Posts Tagged ‘Alien’

Laddie: The Man Behind the Movies (2017)

Dir.: Amanda Ladd-Jones; Documentary with Alan Ladd jr, Mel Brooks, George Lucas, Ridley Scott, Richard Donner; USA 2017, 83 min.

Amanda Ladd-Jones films countless members of the industry in this eulogy to her talented father, the director and movie mogul Alan Ladd jr (*1937) whom we have to thank for Star Wars, Alien and Blade Runner to name but a few. It’s true to say that Ladd is a winner, and everyone loves a winner, particularly in Hollywood.

Ladd jr started his career in 1963 as a motion picture talent agent with clients including Judy Garland, Warren Beatty and Robert Redford. In 1968 he moved to London to produce, among other features, Villain with Richard Burton (in arguably his most miscast role). Then a return to Hollywood in 1973 saw Ladd becoming Head of Creative Affairs and three years later President of Twenty Century Fox where he was instrumental in fighting for George Lucas’ Star Wars projects, against the majority of the company’s board.

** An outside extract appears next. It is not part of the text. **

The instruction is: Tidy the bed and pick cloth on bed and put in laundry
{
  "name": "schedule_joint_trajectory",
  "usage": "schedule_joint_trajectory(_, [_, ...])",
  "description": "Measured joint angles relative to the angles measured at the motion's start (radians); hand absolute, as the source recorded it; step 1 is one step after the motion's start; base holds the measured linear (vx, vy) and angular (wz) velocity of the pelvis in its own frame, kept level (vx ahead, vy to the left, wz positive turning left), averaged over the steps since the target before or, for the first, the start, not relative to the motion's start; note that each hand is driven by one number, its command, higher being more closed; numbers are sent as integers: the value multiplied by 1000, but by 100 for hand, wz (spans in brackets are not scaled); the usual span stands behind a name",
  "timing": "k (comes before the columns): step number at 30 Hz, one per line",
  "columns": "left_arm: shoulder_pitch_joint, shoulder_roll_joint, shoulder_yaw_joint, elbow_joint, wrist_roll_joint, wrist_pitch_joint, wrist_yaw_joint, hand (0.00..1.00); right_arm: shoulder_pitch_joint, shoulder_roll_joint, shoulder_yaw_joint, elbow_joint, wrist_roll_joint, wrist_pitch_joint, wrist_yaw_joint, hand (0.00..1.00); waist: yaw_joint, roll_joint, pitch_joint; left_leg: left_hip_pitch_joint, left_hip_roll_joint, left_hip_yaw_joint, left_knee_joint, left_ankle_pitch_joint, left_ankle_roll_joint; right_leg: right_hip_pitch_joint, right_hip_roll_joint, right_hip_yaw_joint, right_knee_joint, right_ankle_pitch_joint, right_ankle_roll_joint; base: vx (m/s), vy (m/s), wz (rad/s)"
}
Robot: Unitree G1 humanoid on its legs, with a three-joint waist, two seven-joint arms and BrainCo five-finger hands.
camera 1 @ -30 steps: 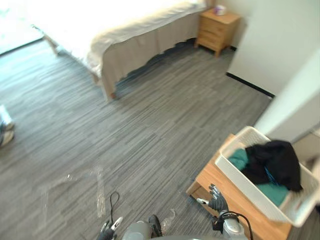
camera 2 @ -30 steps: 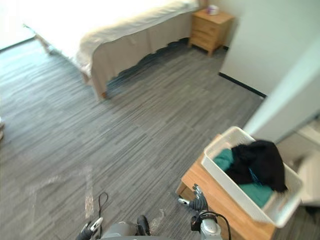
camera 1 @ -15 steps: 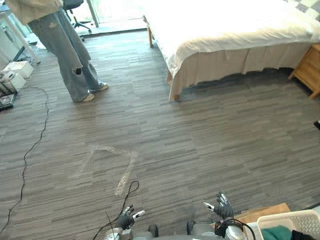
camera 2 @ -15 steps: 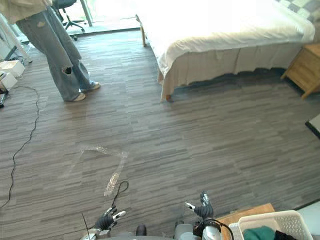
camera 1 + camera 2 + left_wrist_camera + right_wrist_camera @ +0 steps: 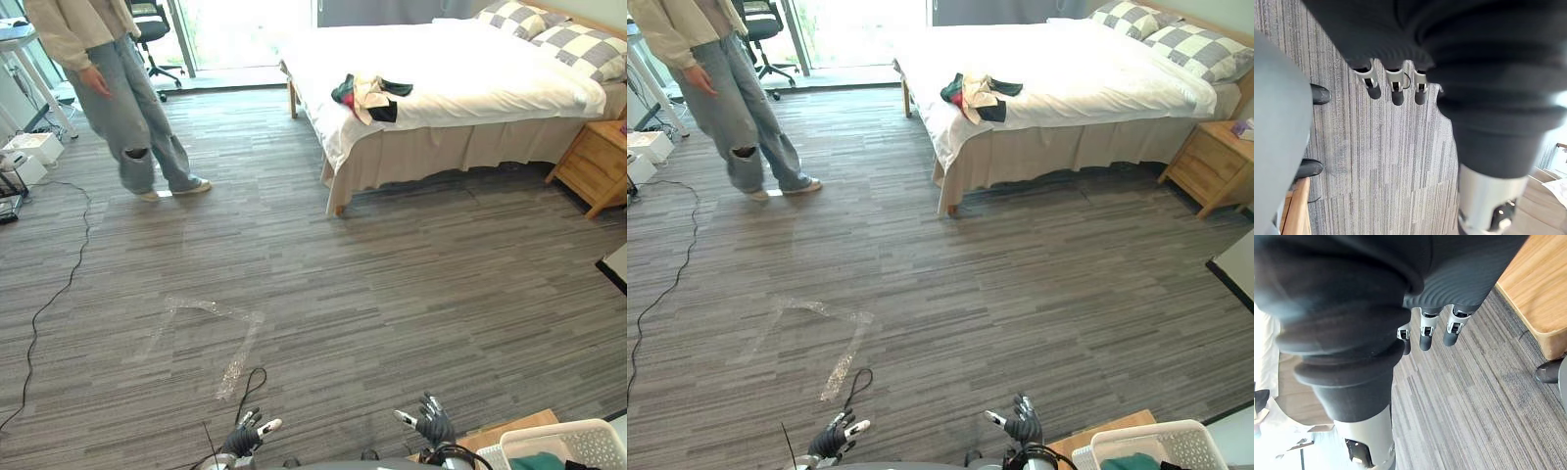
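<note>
While standing well away from the bed, holding nothing in either the left hand (image 5: 245, 438) or the right hand (image 5: 431, 424); keeping both released, with fingers hanging slack and straight over the grey striped floor (image 5: 392, 294), as each wrist view confirms. Standing just beside the white laundry basket (image 5: 588, 446) on the right, itself sitting on a low wooden stand (image 5: 519, 428) and already containing some teal cloth (image 5: 537, 460). Looking across a wide stretch of floor, past pale tape marks (image 5: 211, 328), toward the bed (image 5: 490, 78). Seeing a crumpled pile of cloth (image 5: 370, 96), dark, cream and red, lying on the white sheet toward the foot end, well apart from the checked pillows (image 5: 578, 44) at the head. Noting a person (image 5: 108, 88) standing off to the left, and a wooden nightstand (image 5: 593, 166) beside the head of the bed. Judging the task as partly under way: apparently having some laundry in the basket, but facing at least one more trip of walking over, gathering the pile, carrying it back and dropping it in. Judging the bedding as fairly smooth already, though possibly needing straightening once cleared.
</note>
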Motion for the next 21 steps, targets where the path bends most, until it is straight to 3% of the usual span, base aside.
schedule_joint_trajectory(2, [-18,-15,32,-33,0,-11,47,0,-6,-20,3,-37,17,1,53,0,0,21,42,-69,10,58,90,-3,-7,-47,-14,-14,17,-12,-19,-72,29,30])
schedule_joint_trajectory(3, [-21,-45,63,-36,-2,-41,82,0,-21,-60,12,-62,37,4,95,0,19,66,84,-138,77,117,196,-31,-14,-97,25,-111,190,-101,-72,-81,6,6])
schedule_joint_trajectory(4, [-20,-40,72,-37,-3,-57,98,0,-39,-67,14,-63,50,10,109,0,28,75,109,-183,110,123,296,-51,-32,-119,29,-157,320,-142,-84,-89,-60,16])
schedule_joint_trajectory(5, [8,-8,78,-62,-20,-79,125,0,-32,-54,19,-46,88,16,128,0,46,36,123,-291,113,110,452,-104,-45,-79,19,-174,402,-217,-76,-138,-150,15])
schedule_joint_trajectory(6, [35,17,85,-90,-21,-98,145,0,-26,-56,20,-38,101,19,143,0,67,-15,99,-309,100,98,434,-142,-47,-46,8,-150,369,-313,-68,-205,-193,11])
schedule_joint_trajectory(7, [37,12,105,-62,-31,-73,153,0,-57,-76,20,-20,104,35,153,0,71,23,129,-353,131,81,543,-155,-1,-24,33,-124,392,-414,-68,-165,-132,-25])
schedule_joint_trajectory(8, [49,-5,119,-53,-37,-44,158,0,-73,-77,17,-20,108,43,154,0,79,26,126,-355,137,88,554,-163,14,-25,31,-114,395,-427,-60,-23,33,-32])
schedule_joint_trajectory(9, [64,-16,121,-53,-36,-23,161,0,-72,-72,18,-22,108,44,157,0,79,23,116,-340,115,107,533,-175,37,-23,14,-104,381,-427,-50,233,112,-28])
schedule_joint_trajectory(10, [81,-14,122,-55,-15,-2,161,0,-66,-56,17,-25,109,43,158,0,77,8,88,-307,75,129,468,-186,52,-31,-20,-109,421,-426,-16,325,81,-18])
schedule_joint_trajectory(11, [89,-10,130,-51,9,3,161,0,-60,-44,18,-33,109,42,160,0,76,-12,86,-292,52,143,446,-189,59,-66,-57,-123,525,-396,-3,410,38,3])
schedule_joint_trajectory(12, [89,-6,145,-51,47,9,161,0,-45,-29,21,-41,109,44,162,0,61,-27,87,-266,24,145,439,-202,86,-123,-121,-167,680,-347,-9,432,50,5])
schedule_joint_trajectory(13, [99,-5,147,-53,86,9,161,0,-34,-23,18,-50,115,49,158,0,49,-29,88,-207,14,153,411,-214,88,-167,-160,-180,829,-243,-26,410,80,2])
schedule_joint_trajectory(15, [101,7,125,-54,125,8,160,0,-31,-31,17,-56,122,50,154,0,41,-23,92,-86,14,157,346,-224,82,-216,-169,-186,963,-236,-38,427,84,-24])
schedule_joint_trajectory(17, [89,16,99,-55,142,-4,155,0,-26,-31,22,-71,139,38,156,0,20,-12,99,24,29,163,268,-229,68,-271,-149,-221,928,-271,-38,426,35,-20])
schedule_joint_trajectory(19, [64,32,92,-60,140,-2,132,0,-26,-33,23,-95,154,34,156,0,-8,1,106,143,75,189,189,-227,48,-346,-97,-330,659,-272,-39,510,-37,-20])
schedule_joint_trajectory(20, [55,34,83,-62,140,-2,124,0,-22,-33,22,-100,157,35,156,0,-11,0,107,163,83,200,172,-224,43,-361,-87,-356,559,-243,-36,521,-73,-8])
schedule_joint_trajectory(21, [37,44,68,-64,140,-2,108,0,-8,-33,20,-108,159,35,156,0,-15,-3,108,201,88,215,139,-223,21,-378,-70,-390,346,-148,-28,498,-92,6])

Ladd also turned his magic touch to art house features such as Julia (1977) and would cleverly change the ending of The Omen directed by Richard Donner, letting the malicious child survive, instead of killing him off, thereby spawning a whole new franchise.

The success story continues with Kurosawa’s Kagemusha, which had run into financial difficulties in 1980. The Rocky Horror Picture Show and An Unmarried Woman were also among the projects Ladd supported against a conservative board. His corporate career prospered and in the  mid-1970s Ladd named Ashly Boone Fox’s President of Marketing, the first Afro-American woman to rise to this status in the USA. Later, Boone joined Ladd jr at the Ladd Company and MGM, winning the first of his Oscars for Chariot of Fire (1981).

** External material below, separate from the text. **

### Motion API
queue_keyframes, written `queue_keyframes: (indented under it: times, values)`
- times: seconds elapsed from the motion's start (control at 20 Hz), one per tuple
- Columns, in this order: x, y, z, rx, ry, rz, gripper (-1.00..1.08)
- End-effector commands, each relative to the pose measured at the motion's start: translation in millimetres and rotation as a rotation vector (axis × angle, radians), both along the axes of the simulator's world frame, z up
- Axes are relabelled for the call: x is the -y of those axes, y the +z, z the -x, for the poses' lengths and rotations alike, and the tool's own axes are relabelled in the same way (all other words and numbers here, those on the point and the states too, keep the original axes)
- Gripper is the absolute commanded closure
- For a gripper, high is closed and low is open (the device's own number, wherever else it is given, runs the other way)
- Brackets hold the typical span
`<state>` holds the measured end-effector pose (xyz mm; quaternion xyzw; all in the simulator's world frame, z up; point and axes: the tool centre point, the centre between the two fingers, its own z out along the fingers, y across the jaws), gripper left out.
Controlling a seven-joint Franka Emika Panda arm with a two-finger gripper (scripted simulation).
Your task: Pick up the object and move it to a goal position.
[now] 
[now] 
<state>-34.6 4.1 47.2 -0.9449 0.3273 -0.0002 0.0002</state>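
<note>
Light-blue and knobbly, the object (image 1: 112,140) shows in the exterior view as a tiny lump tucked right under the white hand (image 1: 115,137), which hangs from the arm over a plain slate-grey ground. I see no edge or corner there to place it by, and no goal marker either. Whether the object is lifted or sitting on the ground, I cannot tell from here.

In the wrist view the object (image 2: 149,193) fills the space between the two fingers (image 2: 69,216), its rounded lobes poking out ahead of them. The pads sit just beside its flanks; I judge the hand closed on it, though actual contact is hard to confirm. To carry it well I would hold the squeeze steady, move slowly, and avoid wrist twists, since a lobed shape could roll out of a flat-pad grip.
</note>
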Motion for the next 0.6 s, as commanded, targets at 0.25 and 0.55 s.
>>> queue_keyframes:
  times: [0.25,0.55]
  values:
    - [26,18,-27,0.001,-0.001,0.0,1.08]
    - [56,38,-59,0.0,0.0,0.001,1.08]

By comparison Ridley Scott’s Blade Runner (1982) was a financial disappointment, only to rise to cult status a decade later and showing how masterpieces need to stand the test of time rather the sensation of the moment. Rush (1991) was directed by Lili Fini Zanuck at a time when women directors were nearly unheard of in mainstream cinema. At MGM Ladd jr was responsible for very diverse projects, like Rocky IV and A Fish called Wanda.

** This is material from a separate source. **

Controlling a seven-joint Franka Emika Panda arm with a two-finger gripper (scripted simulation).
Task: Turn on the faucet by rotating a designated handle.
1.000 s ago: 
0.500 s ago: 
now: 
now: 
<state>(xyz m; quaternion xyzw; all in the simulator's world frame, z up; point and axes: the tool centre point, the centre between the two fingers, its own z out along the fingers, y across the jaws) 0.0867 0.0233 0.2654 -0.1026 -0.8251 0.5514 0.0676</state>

In the early 1990s Ladd jr left the executive world for good and established The Ladd Company, winning his second Oscar for Braveheart in 1995. Gone Baby Gone, the debut movie of director Ben Affleck, was to be the last feature Ladd jr produced in 2007.

If this reads like a rather boring celebrity roll call, it unfortunately reflects this documentary itself which is overlaid by Amanda’s over-talkie narration competing with an incessant ‘musak style’ score. Ladd jr himself seems the only participant not praising his own talents and achievements in giving the Midas touch to even doomed projects and transforming putative B movies into Oscar-worthy outings such as Fear is the Key (1972).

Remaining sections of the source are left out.